My final story begins and ends, however, with something as trivial as a box cutter. Mine had broken a few days earlier and, finding it a useful tool to keep in a kitchen drawer, I paid a visit to my local hardware shop to purchase a new one. Upon my return, a letter was waiting for me from an estate agent, a similar one delivered to every resident of Winterville Court, politely informing each of us that the flat below my own was being put up for sale. The previous occupant, Mr. Richardson, had lived in Flat One for some thirty years but died shortly before Christmas, leaving the dwelling empty. His daughter, a speech therapist, resided in New York and, to the best of my knowledge, had no plans to return to London, so I had made my peace with the fact that it would not be long before I was forced to interact with a stranger in the lobby, perhaps even having to feign an interest in his or her life or be required to divulge small details about my own.

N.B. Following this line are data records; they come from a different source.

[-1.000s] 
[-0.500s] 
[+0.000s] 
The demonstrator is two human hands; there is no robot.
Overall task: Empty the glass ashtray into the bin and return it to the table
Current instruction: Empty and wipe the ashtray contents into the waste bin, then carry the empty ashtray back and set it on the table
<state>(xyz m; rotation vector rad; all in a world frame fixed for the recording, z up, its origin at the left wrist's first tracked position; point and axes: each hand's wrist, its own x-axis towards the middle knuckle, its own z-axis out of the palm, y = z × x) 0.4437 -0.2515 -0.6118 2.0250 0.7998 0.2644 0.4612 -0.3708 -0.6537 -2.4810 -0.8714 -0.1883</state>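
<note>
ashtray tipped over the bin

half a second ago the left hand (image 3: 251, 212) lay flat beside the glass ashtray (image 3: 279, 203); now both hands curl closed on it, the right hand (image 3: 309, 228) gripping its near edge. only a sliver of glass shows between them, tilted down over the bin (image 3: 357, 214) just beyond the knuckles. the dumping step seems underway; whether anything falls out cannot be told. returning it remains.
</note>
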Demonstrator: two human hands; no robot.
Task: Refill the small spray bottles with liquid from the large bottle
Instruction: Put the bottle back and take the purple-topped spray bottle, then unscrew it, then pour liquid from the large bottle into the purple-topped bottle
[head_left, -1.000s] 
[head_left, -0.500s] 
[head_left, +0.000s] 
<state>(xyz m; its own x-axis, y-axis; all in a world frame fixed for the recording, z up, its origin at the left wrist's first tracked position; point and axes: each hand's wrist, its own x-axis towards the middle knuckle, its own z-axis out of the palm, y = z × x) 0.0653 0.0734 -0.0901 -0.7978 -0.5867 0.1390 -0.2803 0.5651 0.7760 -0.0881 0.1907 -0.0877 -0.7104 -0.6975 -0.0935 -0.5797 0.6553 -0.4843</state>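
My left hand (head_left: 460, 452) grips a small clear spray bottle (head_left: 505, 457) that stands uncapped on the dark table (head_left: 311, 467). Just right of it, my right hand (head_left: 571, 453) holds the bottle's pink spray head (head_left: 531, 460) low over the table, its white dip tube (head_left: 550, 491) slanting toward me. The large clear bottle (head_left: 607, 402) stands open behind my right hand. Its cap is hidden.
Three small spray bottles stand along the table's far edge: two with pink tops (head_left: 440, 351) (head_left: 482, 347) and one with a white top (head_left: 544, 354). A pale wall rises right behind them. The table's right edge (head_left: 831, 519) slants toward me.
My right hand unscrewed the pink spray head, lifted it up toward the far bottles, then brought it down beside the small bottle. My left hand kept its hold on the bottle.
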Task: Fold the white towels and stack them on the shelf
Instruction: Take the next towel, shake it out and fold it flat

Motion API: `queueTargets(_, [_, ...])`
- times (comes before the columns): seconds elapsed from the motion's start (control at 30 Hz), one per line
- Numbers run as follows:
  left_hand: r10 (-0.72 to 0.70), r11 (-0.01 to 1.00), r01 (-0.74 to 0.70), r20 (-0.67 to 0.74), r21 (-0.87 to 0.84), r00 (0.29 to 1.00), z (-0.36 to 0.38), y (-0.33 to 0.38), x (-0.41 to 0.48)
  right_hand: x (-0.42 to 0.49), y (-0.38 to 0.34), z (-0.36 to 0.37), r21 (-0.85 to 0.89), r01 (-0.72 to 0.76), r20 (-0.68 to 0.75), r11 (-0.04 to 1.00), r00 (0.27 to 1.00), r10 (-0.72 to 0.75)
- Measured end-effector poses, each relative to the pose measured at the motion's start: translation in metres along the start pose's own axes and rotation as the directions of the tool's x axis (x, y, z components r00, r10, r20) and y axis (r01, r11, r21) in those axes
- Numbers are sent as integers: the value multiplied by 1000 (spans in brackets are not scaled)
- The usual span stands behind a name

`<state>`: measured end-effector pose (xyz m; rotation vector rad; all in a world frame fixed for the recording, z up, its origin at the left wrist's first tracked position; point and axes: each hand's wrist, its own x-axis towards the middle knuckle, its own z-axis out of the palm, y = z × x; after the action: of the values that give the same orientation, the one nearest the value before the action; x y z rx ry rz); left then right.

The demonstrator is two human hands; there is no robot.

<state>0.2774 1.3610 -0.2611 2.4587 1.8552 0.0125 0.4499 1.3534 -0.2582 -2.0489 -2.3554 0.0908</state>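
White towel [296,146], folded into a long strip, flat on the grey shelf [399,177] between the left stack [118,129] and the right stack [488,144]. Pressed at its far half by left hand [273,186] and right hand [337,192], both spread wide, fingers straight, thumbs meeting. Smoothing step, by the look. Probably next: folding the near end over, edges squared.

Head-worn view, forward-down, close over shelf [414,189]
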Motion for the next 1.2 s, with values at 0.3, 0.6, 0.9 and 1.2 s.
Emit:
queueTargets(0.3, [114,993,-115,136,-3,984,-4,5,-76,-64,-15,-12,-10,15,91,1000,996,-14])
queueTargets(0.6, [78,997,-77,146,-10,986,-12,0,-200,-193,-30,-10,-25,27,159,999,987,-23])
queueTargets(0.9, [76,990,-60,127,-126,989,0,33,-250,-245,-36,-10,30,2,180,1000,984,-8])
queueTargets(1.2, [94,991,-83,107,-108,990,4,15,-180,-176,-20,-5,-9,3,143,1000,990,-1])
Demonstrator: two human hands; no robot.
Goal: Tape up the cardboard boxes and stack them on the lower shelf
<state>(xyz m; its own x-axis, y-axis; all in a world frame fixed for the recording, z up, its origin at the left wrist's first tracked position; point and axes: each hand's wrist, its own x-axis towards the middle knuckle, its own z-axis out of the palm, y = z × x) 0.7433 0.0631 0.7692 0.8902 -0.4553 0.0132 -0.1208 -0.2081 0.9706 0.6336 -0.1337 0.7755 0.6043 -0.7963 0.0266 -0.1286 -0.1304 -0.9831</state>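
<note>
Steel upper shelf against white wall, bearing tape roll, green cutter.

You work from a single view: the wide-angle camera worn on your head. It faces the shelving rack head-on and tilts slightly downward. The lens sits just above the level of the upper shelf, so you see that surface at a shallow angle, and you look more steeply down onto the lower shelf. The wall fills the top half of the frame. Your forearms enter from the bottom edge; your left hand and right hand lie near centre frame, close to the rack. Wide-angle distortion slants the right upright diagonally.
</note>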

Mr. Richardson and I had enjoyed the perfect neighborly relationship in that we had not exchanged a single word since 2008. In the early years of his residence, we'd been on good terms and he had occasionally come upstairs for a game of chess with my late husband, Edgar, but somehow, he and I had never moved past the formalities. He always addressed me as "Mrs. Fernsby" while I referred to him as "Mr. Richardson." The last time I set foot in his flat had been four months after Edgar's death, when he invited me for supper and, having accepted the invitation, I found myself on the receiving end of an amorous advance, which I declined. He took the rejection badly and we became as near to strangers as two people who coexist within a single building can be.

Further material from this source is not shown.